Here are the records. Write out exactly the lines between the one holding "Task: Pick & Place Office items" and the one holding "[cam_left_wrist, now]", inclusive.

**DATA TO PROCESS**

*** Block opens ***

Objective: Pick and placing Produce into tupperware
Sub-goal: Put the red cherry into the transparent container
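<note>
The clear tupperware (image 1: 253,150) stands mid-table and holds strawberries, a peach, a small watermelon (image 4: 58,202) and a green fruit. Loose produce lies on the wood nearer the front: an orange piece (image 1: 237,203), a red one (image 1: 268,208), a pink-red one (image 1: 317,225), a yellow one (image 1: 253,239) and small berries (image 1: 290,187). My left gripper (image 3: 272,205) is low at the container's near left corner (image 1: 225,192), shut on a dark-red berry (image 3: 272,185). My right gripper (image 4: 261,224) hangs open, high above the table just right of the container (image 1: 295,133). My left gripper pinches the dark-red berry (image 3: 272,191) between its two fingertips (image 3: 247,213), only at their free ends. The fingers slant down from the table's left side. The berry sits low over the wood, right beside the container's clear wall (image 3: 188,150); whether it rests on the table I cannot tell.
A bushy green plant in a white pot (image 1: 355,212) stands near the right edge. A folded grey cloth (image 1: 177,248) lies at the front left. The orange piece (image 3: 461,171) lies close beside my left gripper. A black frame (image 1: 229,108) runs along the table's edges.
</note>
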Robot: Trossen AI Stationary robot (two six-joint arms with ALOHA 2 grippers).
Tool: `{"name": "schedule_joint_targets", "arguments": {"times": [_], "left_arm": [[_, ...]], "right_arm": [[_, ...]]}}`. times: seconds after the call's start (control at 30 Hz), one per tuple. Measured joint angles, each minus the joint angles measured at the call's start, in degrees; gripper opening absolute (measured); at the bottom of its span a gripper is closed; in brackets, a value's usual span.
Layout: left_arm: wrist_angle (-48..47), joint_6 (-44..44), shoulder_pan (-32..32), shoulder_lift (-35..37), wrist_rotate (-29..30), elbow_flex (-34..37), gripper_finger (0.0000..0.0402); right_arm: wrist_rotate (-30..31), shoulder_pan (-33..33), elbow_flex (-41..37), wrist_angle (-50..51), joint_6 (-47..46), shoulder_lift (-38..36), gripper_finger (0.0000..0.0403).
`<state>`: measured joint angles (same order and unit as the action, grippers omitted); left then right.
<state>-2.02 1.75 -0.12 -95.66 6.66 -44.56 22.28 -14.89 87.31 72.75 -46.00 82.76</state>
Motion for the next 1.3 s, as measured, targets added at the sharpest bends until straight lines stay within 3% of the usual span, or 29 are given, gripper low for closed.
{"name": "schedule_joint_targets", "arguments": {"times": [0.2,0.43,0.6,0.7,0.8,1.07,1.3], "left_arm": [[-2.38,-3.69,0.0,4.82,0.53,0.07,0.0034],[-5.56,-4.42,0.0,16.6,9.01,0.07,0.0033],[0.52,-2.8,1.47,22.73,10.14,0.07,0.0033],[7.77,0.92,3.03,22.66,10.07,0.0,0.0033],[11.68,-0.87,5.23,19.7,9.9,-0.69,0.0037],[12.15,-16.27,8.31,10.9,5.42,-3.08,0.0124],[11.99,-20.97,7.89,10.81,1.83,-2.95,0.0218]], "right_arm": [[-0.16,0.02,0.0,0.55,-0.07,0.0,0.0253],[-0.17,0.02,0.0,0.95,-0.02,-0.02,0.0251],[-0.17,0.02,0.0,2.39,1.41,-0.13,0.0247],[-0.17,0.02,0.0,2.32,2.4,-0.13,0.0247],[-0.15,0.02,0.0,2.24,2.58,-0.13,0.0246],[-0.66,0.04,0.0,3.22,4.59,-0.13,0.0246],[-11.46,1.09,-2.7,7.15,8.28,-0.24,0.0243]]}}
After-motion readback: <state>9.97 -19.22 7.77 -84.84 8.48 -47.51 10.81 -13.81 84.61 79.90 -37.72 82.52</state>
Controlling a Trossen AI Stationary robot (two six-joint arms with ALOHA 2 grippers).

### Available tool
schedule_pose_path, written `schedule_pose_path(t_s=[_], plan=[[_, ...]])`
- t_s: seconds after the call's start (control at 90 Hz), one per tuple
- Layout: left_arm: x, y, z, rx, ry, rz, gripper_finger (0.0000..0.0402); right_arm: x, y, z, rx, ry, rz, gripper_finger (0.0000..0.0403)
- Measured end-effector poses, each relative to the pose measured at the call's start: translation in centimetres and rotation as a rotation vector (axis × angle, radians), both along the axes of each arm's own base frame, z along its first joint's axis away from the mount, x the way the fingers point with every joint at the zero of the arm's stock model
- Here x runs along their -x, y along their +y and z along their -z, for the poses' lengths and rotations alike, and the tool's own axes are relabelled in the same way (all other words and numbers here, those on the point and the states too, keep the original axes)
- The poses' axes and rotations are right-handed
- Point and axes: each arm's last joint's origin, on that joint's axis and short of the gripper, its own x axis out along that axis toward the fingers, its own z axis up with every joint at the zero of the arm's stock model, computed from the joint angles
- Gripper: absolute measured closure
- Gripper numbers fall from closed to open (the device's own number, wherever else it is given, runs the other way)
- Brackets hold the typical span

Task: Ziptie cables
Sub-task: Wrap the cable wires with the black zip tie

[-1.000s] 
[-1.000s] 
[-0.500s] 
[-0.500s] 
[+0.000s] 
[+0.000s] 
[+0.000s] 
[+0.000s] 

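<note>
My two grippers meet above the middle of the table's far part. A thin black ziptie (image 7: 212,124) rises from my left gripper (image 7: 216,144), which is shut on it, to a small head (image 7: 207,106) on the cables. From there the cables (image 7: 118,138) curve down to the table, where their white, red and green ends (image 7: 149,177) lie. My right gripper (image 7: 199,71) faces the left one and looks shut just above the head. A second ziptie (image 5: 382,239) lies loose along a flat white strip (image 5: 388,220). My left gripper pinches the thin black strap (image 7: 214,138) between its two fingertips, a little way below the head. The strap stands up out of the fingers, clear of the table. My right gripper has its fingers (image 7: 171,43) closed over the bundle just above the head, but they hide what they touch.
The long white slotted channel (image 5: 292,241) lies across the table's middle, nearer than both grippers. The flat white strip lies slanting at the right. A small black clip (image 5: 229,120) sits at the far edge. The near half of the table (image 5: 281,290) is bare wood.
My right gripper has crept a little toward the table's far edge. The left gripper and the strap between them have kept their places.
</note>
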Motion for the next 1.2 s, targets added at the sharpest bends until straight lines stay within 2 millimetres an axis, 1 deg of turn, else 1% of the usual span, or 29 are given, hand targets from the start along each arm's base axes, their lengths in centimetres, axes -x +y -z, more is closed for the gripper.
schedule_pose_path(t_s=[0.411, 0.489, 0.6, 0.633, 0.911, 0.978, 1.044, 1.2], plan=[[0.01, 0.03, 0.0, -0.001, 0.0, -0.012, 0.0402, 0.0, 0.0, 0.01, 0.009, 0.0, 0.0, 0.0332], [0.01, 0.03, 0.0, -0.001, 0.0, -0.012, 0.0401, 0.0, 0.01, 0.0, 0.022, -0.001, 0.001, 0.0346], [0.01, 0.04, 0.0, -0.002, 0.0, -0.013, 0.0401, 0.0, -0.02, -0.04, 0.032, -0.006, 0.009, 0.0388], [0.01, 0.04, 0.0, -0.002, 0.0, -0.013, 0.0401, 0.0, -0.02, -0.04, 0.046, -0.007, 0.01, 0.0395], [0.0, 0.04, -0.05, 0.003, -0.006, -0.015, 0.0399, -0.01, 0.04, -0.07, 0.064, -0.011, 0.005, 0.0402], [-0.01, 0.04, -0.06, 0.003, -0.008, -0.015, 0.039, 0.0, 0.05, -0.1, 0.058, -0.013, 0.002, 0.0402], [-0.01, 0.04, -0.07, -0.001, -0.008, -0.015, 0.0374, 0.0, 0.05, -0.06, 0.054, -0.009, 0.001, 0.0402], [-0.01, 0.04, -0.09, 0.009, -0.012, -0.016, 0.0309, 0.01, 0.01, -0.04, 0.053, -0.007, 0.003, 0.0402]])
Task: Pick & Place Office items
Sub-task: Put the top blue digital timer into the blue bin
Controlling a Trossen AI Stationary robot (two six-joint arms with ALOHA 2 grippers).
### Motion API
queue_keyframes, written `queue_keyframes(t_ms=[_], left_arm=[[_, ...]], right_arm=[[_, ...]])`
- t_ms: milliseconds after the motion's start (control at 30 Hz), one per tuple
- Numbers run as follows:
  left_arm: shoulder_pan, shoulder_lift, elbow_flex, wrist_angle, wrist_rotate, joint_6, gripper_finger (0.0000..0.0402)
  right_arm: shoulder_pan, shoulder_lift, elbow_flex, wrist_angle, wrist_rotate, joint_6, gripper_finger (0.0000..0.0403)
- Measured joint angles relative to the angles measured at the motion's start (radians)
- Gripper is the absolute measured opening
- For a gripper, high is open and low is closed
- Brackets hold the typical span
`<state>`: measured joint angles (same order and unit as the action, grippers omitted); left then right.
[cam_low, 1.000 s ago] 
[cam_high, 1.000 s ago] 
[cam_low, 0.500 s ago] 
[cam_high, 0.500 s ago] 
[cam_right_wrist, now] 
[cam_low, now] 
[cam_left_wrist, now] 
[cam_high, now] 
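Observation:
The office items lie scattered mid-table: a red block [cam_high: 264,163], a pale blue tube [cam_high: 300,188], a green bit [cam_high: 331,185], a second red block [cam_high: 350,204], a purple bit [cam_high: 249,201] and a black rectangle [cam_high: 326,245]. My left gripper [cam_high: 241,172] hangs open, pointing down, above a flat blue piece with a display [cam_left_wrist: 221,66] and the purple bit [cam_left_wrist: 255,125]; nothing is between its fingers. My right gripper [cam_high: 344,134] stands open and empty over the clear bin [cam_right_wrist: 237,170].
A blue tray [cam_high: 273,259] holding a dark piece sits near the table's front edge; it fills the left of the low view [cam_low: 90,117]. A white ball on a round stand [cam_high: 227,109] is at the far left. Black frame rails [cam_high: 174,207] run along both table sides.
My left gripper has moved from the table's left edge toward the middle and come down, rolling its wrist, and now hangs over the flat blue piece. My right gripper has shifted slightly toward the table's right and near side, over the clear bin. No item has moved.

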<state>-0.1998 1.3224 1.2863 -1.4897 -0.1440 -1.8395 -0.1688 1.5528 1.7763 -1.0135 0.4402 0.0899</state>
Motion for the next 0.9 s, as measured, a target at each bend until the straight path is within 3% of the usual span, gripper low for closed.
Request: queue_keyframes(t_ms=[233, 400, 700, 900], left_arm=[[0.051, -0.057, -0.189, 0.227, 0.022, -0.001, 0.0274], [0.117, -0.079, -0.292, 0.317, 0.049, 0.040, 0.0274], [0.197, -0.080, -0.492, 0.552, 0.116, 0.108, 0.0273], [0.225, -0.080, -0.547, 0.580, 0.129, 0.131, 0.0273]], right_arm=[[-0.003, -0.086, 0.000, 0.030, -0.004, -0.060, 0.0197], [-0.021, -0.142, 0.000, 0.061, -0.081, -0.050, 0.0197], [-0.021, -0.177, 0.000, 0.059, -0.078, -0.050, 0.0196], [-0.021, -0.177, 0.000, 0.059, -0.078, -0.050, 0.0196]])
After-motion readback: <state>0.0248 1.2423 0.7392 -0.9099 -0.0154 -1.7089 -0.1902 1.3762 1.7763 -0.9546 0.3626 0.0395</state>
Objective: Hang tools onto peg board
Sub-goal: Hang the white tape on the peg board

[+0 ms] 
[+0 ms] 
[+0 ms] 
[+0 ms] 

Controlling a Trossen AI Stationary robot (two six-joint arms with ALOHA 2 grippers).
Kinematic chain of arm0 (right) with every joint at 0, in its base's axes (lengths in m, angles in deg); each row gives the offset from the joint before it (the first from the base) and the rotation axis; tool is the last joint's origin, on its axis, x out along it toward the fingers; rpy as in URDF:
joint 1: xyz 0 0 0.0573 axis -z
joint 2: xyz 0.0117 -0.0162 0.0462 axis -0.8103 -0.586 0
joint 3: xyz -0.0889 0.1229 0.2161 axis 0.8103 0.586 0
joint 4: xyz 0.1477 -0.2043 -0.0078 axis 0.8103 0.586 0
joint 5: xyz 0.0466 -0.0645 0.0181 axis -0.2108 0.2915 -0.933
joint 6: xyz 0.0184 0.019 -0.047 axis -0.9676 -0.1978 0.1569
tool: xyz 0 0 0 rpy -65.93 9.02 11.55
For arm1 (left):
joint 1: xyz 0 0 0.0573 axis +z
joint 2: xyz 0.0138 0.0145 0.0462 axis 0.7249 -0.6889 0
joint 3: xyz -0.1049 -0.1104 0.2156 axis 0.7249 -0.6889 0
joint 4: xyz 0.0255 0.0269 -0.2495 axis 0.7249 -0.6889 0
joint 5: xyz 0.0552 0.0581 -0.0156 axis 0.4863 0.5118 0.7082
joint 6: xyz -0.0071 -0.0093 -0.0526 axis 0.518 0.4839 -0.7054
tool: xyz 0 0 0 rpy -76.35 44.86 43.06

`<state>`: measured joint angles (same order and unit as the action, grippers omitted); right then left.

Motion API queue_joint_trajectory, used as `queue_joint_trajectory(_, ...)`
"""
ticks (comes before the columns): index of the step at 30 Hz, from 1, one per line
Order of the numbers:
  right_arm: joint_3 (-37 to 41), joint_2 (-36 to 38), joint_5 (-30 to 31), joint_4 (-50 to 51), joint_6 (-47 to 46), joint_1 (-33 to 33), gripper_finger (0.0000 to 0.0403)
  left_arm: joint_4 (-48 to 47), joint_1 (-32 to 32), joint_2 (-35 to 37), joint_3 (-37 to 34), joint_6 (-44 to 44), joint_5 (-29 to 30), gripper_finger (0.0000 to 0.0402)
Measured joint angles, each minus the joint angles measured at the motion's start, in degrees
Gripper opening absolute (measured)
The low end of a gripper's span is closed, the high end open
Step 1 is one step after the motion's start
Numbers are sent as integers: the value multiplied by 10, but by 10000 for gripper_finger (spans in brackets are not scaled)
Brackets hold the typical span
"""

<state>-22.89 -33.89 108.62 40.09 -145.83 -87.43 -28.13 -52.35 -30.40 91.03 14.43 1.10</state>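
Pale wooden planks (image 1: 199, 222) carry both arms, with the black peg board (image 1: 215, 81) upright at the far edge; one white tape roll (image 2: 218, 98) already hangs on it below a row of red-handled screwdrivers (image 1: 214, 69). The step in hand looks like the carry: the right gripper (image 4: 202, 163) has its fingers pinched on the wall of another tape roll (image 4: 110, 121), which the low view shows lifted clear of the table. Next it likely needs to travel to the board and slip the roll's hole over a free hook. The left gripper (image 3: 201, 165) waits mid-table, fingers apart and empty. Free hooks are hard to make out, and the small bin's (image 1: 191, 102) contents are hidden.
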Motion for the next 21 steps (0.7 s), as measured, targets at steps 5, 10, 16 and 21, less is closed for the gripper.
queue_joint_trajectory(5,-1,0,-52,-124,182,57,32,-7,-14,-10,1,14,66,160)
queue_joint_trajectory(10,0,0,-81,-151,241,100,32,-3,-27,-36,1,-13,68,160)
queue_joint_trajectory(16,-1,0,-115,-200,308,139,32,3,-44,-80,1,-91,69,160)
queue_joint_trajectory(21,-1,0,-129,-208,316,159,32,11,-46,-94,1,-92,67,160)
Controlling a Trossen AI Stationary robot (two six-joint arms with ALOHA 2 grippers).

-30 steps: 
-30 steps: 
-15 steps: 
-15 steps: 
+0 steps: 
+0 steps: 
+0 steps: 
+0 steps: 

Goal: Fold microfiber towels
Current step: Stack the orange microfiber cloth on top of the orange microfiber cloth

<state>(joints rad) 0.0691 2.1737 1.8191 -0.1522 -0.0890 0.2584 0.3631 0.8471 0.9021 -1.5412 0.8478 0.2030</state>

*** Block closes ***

**SOLUTION TO THIS PROBLEM**
Task: Pick & Place Office items
Sub-task: Put the top blue digital timer into the blue bin
Controlling a Trossen AI Stationary robot (two six-joint arms with ALOHA 2 grippers).
### Motion API
queue_keyframes, written `queue_keyframes(t_ms=[_], left_arm=[[_, ...]], right_arm=[[_, ...]])`
- t_ms: milliseconds after the motion's start (control at 30 Hz), one per tuple
- Numbers run as follows:
  left_arm: shoulder_pan, shoulder_lift, elbow_flex, wrist_angle, wrist_rotate, joint_6, gripper_finger (0.0000..0.0402)
  right_arm: shoulder_pan, shoulder_lift, elbow_flex, wrist_angle, wrist_rotate, joint_6, gripper_finger (0.0000..0.0403)
- Measured joint angles relative to the angles measured at the motion's start (radians)
- Gripper is the absolute measured opening
- For a gripper, high is open and low is closed
- Brackets hold the typical span
`<state>`: measured joint angles (same order and unit as the action, grippers omitted); left then right.
[cam_low, 1.000 s ago] 
[cam_high, 1.000 s ago] 
[cam_low, 0.500 s ago] 
[cam_high, 0.500 s ago] 
[cam_right_wrist, now] 
[cam_low, now] 
[cam_left_wrist, now] 

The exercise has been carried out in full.